The answer must consist of each line below that holds the word "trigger", copied as it stands.

───── Data excerpt ─────

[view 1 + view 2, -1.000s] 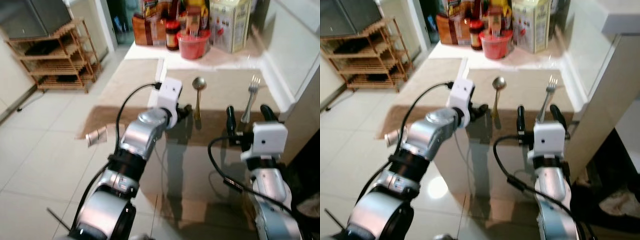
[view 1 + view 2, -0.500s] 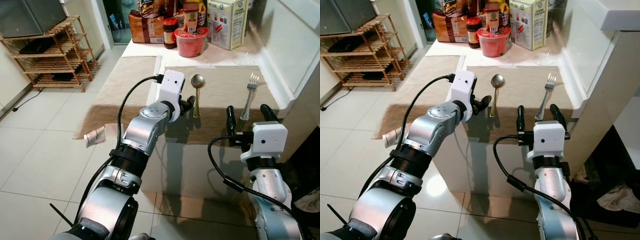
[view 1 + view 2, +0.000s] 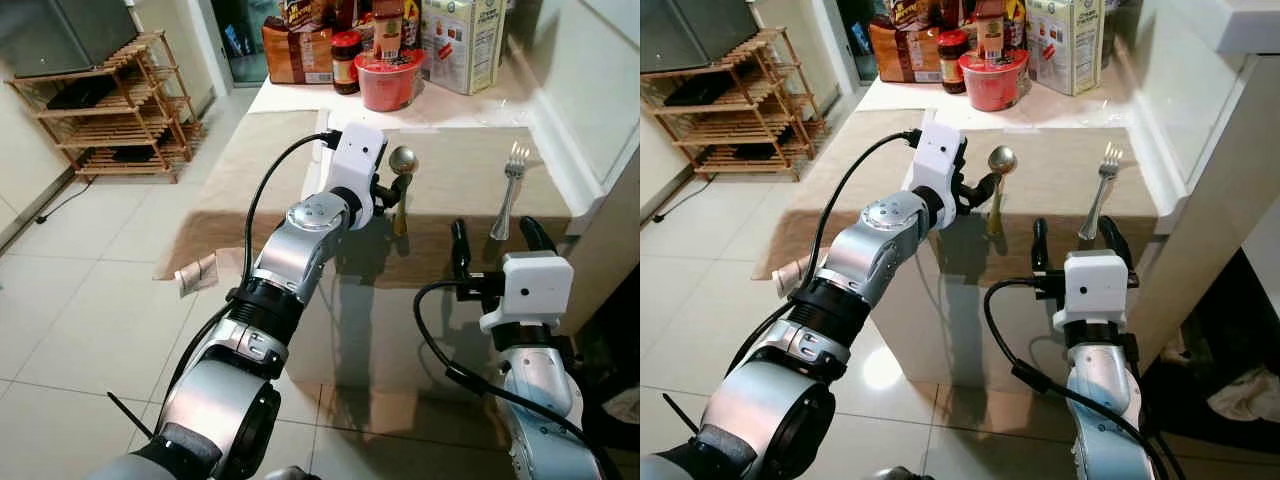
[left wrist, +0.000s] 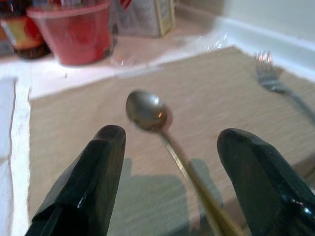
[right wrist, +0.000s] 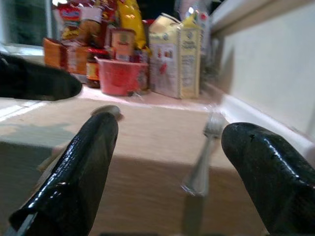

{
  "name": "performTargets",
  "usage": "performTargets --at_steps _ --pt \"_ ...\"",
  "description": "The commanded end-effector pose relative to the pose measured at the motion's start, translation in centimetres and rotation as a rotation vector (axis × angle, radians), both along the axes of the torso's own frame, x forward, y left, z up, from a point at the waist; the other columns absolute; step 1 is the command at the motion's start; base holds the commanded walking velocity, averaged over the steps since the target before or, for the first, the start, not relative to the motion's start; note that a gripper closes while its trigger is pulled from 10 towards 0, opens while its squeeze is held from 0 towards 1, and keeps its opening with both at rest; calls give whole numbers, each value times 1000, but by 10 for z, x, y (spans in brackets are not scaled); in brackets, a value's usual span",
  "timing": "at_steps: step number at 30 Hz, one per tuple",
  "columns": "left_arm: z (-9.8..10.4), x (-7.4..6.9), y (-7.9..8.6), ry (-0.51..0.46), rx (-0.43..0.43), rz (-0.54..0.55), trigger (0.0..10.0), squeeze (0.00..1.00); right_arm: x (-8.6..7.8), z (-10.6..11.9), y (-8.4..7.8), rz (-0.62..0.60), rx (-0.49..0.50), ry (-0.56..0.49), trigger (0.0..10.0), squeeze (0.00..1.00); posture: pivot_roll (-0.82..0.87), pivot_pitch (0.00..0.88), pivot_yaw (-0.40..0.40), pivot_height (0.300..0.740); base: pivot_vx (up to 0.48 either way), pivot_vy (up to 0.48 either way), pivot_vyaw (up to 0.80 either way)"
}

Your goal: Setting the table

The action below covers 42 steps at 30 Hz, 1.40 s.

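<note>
A metal spoon (image 3: pixel 402 165) and a fork (image 3: pixel 509 188) lie side by side on a tan placemat (image 3: pixel 455 170) at the counter's front. My left gripper (image 3: pixel 392 197) reaches over the mat, open, one finger on each side of the spoon (image 4: pixel 146 111); whether they touch the handle I cannot tell. My right gripper (image 3: pixel 493 240) hovers open at the counter's front edge, just short of the fork (image 5: pixel 203 157), nothing between its fingers (image 5: pixel 81 177).
A red tub (image 3: pixel 388 80), a jar (image 3: pixel 347 72), cartons (image 3: pixel 458 42) and packets crowd the counter's back. A second tan mat (image 3: pixel 255 165) hangs off the left side. A wooden rack (image 3: pixel 105 115) stands on the tiled floor to the left; a white wall borders the right.
My left gripper has moved forward and right over the placemat until its fingers straddle the spoon. The right arm has stayed put; the view shifted slightly.
</note>
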State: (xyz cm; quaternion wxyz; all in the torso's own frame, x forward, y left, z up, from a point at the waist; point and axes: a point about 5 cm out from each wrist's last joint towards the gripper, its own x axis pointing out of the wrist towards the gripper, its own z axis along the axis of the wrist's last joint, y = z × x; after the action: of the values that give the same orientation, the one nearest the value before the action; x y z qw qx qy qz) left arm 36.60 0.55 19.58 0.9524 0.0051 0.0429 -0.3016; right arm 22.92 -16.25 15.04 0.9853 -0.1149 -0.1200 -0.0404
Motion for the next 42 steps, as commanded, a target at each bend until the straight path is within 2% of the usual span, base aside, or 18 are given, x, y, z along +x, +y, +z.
performTargets --at_steps 1,6,11,12,19,25,33,35,41,42 --pt "1 -2 -8 -5 -21 -16 10000 0 -3 4 -3 -28 12 -8 10000 0 -154 0 177 736 0 0 -613" --pt "-4 0 -9 -6 19 11 10000 0 -8 4 -7 -53 -15 -18 10000 0 -164 0 187 732 0 0 -555" --pt "-8 2 -10 -1 61 43 10000 0 -9 4 -3 -49 -8 -16 10000 0 -165 0 185 732 0 0 0" --pt "-11 4 -11 9 94 59 10000 0 -10 5 -2 -45 -7 -14 10000 0 -161 0 182 732 0 0 0" --pt "-17 9 -16 56 137 83 10000 0 -13 3 2 -23 -4 2 10000 0 -159 0 175 732 0 0 0" --pt "-18 11 -21 102 131 99 10000 0 -18 2 5 -17 0 15 10000 0 -167 0 178 732 0 0 0" --pt "-28 11 -17 200 91 137 10000 0 -26 -2 6 -15 2 47 10000 0 -170 0 171 732 0 0 0" --pt "-35 8 -18 312 28 134 10000 0 -26 -1 5 -15 1 48 10000 0 -169 0 167 732 0 0 0" --pt "-34 7 -23 298 52 97 10000 0 -25 0 5 -12 -3 52 10000 0 -169 0 167 732 0 0 0" --pt "-35 7 -23 302 64 98 0 0 -25 0 5 -12 -3 53 10000 0 -169 0 167 732 0 0 0"
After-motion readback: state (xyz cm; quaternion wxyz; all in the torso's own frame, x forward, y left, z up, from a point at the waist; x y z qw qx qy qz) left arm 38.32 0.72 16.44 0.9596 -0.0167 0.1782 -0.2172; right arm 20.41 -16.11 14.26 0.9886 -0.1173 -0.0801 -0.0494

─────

Answer ▸
  "description": "The commanded end-effector pose relative to the pose measured at the motion's start, translation in centimetres and rotation as a rotation vector (axis × angle, radians), both along the axes of the torso's own frame, x forward, y left, z up, from a point at the waist; the other columns absolute; step 1 is the command at the motion's start; base holds the commanded walking velocity, averaged over the steps since the target before or, for the first, the start, not relative to the motion's start; note that a gripper closes while its trigger is pulled from 10 towards 0, opens while its squeeze is held from 0 towards 1, and keeps its opening with both at rest; calls give whole numbers, each value times 1000, but by 10 for z, x, y (spans in brackets are not scaled); in brackets, a value's usual span",
  "columns": "left_arm: z (-9.8..10.4), x (-7.4..6.9), y (-7.9..8.6), ry (-0.51..0.46), rx (-0.43..0.43), rz (-0.54..0.55), trigger (0.0..10.0), squeeze (0.00..1.00); right_arm: x (-8.6..7.8), z (-10.6..11.9), y (-8.4..7.8), rz (-0.62..0.60), rx (-0.49..0.50), ry (-0.56..0.49), trigger (0.0..10.0), squeeze (0.00..1.00); posture: pivot_roll (-0.82..0.87), pivot_pitch (0.00..0.88), pivot_yaw (-0.40..0.40), pivot_height (0.300..0.740); base: pivot_vx (up to 0.48 either way), pivot_vy (up to 0.48 either way), pivot_vyaw (up to 0.80 either way)"

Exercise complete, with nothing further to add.